"Cymbeline", è comodo avere Shakespeare come sceneggiatore...

Michael Almereyda segue fedelmente il dramma omonimo del Bardo Si limita a trasportarlo in una New York odierna gotica e criminale

"Cymbeline", è comodo avere Shakespeare come sceneggiatore...

da Venezia

Cymbeline, re di Britannia, passati i secoli è divenuto il capo di una gang metropolitana d'oltreoceano. Indossa t-shirt nere di Armani e giubbotti di pelle, è armato di fucile mitragliatore. Suo genero Posthumus, esiliato a causa delle gelosie della corte, gira armato in skateboard, il suo servo Pisanius è un killer latino-americano, la sua sposa Imogen una teenager romantica e ribelle con iPad cellulare. La Regina è esperta in droghe, suo figlio Cloten un debosciato dedito all'onanismo, Guidarius e Arviragus, i figli di Cymbeline rapiti al padre in tenera età, stanno con i ribelli e portano magliette con l'effigie del Che, il generale romano Lucio Claudio adesso è a capo della potente e corrotta polizia locale.

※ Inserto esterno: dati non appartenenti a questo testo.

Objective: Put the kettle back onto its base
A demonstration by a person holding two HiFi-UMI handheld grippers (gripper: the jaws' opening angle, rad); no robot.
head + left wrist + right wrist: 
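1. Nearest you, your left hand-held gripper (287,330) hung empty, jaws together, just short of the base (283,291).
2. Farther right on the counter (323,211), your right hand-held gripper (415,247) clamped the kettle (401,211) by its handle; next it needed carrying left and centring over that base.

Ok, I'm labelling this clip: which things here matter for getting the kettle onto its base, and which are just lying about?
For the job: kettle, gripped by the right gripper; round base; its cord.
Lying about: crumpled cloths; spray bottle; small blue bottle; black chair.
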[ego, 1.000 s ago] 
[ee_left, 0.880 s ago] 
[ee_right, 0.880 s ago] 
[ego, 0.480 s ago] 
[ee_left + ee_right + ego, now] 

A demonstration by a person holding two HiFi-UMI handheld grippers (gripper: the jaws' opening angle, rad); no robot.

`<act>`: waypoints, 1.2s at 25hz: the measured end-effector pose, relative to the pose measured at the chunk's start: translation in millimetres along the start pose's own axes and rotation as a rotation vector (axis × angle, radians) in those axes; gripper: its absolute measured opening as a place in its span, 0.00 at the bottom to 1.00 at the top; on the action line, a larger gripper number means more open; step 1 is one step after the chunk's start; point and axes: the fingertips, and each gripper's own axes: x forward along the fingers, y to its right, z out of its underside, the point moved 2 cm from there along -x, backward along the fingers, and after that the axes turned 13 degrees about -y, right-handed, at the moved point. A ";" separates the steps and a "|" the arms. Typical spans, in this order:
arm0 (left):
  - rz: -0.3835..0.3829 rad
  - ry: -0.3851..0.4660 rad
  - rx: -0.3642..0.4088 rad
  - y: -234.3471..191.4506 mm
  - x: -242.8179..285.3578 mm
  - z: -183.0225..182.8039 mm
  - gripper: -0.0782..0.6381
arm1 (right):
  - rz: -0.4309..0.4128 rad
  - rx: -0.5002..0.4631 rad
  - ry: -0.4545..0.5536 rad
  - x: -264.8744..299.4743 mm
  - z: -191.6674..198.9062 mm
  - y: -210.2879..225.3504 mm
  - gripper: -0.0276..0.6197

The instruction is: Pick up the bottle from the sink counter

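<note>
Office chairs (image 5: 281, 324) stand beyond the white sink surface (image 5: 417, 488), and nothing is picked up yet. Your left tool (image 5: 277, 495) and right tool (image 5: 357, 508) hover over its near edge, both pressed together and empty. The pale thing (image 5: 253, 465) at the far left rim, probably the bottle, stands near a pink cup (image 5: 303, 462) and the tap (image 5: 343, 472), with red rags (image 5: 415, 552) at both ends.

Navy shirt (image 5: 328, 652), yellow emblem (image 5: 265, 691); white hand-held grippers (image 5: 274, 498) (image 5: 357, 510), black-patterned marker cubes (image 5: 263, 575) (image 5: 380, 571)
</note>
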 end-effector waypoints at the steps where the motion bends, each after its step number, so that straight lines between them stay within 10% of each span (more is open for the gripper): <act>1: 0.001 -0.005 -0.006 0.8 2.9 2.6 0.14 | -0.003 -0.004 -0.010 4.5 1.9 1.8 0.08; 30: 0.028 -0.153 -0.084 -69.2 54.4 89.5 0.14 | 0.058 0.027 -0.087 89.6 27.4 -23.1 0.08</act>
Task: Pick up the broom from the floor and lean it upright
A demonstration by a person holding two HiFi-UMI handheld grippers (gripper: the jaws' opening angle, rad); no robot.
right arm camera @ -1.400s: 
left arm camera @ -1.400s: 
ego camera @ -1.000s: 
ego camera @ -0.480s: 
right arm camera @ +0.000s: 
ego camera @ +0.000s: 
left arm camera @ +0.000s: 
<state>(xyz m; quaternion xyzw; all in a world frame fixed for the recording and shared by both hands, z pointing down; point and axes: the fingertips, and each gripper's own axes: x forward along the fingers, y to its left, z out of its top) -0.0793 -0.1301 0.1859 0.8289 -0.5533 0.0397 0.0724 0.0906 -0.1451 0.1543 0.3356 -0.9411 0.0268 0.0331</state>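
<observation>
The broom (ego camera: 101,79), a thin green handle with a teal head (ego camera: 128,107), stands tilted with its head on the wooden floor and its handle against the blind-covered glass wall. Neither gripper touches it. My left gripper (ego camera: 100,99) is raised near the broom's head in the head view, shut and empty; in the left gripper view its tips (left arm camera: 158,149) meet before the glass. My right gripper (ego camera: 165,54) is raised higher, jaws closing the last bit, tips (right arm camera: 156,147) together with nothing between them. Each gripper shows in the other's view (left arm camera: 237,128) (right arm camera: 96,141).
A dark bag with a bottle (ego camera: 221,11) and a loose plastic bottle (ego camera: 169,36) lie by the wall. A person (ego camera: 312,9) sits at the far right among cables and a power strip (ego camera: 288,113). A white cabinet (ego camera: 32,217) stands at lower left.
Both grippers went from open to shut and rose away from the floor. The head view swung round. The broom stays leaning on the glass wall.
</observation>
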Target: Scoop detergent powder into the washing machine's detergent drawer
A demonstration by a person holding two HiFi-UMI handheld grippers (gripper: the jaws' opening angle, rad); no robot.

Mal consigliato, Cymbeline si rifiuta di pagargli quel tributo che ormai è una tangente e così scoppia la guerra, mentre crescono gli intrighi, entrano in scena mezzani e traditori, scorre il sangue e scorrono i veleni, la violenza sembra trionfare, ma è poi l'amore a prendersi la sua rivincita: «Il gelo dell'inverno più non ti farà male/ e ti puoi riposare, ch'è finita la strada». William Shakespeare è nostro contemporaneo, dice il regista Michael Almereyda, sulla scorta di un celebre saggio di Jan Kott, e resta attuale al tempo della tecnologia e della post-modernità.

L'operazione non è nuova e specie da un cinquantennio a questa parte c'è stato un profluvio di rivisitazioni dei classici, spesso e volentieri pretestuose e dove il narcisismo dei registi toccava le vette del comico. Cymbeline (in concorso nella sezione «Orizzonti») ne esce pressoché indenne, forse perché Almereyda ha l'umiltà necessaria per mettersi al servizio del testo e farne risaltare quella grazia potente e malinconica che rende Shakespeare il miglior sceneggiatore di cui ancora oggi Hollywood possa disporre.

La scelta degli attori fa il resto. Ed Harris, rugoso e muscoloso, è il Cymbeline ingannato dalla regale quanto perfida Milla Jovovich: «La colpa non fu dei miei occhi, perché era bella. Né delle mie orecchie, che prestarono ascolto alle sue lusinghe, né del mio cuore, che ebbe a crederla pari alle sue sembianze. Diffidare di lei sarebbe parso colpevole. Eppure, puoi ben dire che in me era la follia». La fedele e intrepida Imogen è Dakota Johnson; Penn Badgley è Posthumus, il marito coraggioso quanto follemente geloso: «Ella fu il tempio della virtù, anzi la virtù stessa. Sputatemi addosso, lapidatemi, e gettatemi nel fango e poi sguinzagliatemi addosso i cani della strada. A ogni canaglia sia dato il mio nome: Oh, Imogen! Mia regina, mia vita, mia sposa!». Ethan Hawke è Jachimo, l'infido calunniatore di quest'ultima.

Le musiche di David Ludwig e Bryan Senti fanno da accompagnamento a una storia di amore e di morte che ha una New York diroccata a fare da cornice: motociclette e magazzini abbandonati, periferie e pompe di benzina, strade solitarie e agguati.

Su tutto la poesia di Shakespeare plana come un aliante e si impone con la sua greve leggerezza, una sorta di racconto fatato che incanta nel suo agrodolce impasto di speranza e disillusione. «Giovani dalle chiome bionde e fanciulle in fiore/ muoiono, come il nero spazzacamino muore».